I was in the hospital for about 5 days getting lovenox shots in the stomach every 12 hours plus starting coumadin. Once I was therapeutic they let me go. I had a follow up with my endovascular guy and to my surprise he said I could ride right away but just don't take any headers and be careful not to get cut up.

I still haven't gone riding yet but think I will soon as I'm going crazy without it.

I had superficial venous thrombosis in 2005 and had both greater saphenous veins ligated. This was my first DVT. I will be on coumadin for 6 months. I'm starting to wonder though if I will be a lifer due to clot history. I was tested for verden factor back in 05 but didn't have it. DVTs are so scary that a person almost wants to be on blood thinners forever just so it doesn't happen again!


----------



## sandyeggo (Mar 6, 2011)

hi desert clyde said:


> I tweaked my right knee/calf a bit about a month ago. Walked around with a sore calf (upper behind the knee) for a couple of weeks. I then felt soreness in my groin and went to get it checked out (they sent me home from ER first time around stating that I didn't have "dvt legs"). I actually had a dvt that travelled to my groin from behind my knee.
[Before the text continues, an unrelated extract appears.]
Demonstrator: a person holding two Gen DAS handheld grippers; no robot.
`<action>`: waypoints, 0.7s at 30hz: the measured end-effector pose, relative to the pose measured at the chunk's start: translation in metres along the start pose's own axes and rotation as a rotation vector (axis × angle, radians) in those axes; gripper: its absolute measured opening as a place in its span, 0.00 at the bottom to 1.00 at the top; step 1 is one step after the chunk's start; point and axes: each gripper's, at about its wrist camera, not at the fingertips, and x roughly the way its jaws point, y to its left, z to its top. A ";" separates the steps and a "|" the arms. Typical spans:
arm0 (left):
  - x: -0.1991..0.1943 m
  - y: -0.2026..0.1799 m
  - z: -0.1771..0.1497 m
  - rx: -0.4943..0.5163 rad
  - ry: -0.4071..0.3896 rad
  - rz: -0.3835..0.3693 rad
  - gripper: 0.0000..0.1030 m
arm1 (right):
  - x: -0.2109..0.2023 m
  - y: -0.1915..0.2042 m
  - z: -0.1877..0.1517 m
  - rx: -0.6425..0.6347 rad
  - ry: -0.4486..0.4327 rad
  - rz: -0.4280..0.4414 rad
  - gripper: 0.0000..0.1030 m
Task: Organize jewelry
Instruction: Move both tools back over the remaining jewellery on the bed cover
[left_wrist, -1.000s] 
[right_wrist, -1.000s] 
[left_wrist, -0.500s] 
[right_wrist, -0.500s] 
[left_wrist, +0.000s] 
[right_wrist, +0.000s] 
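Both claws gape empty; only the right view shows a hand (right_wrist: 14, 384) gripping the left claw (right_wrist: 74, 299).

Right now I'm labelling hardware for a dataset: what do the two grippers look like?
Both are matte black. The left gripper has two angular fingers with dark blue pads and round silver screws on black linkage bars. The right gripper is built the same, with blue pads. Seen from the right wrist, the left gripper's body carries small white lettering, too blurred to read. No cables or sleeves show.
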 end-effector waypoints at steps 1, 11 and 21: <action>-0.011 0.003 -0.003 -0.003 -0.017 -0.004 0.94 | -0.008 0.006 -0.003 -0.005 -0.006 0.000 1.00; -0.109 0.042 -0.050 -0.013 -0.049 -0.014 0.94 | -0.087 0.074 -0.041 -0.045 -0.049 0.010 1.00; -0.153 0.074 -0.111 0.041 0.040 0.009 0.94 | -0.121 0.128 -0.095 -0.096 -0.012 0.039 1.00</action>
Brutal, thankful that I didn't get a PE from it.
> 
> I was in the hospital for about 5 days getting lovenox shots in the stomach every 12 hours plus starting coumadin. Once I was therapeutic they let me go. I had a follow up with my endovascular guy and to my surprise he said I could ride right away but just don't take any headers and be careful not to get cut up.
> 
> ...


Glad to hear you got it before you developed a PE. Once I got past the pain of the clot (followed by other knee/foot issues) I got on the bike. I've ridden about 400 miles since the diagnosis. I was worried the first few times I rode but after that I don't even think about it much.

I do where a medical bracelet (that looks like the livestrong bracelet) in case something happens so medical folks know I'm on blood thinner. I also carry a first aid kit in case I get cut (I think a first aid kit is a good thing to have, anyway).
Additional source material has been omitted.